**Task**
Images are to be excluded, and the rest of the data repeated exactly.
---------- Collected data
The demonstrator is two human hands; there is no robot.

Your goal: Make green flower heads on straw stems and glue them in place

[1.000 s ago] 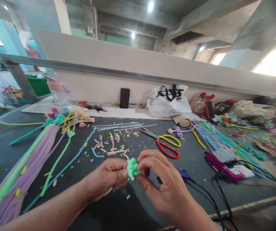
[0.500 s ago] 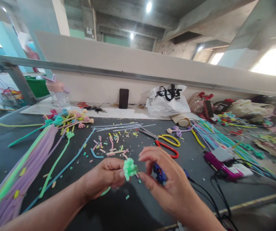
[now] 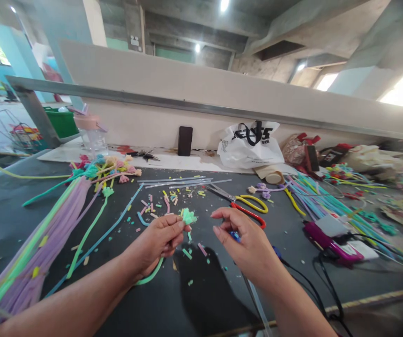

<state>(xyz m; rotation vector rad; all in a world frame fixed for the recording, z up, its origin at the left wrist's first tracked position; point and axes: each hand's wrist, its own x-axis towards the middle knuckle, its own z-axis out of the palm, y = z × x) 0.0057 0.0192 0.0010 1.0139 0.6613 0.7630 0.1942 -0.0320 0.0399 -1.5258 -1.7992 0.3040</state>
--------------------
**Exercise response**
The demonstrator is two human hands; there is no robot.

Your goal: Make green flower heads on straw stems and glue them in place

[1.000 s ago] 
[0.500 s ago] 
[now] 

<state>(xyz m; rotation vector rad; all in a world frame fixed for the recording, z up, its origin at the left wrist's first tracked position; point and axes: each hand's wrist, its own x-axis towards the middle knuckle, its own z-axis out of the palm, y = z × x) 0.0057 0.0192 0.0010 1.0139 0.6613 0.7630 0.1942 -0.0320 0.0399 -1.5258 -1.7992 0.3040</state>

There's nothing more to this exercise.